■ **THE PROBLEM**
With the pictures left out, please write out exactly each line from the one containing "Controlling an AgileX" through the end of the material.

■ **MATERIAL PROVIDED**
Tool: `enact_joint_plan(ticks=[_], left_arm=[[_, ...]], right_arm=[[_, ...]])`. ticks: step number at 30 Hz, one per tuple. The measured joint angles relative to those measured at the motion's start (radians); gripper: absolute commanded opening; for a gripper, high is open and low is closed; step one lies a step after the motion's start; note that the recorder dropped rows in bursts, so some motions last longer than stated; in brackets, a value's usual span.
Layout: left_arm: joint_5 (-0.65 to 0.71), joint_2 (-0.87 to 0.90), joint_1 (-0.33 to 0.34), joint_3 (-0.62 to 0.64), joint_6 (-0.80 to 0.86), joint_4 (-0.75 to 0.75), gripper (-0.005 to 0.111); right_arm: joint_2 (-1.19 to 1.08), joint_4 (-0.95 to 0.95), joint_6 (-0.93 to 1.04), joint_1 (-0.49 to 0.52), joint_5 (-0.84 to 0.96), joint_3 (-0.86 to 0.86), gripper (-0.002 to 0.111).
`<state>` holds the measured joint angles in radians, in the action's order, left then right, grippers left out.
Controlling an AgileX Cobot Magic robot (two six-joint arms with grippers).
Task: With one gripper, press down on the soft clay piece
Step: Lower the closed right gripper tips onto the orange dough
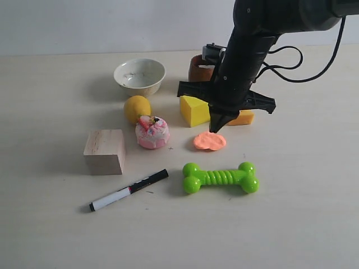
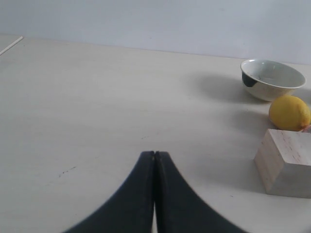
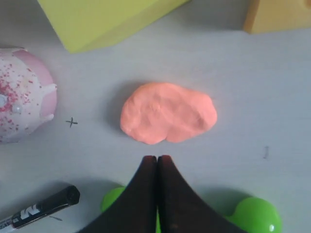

■ **SOLUTION TO THE PROBLEM**
Controlling an AgileX Cobot Magic robot (two six-joint arms with grippers).
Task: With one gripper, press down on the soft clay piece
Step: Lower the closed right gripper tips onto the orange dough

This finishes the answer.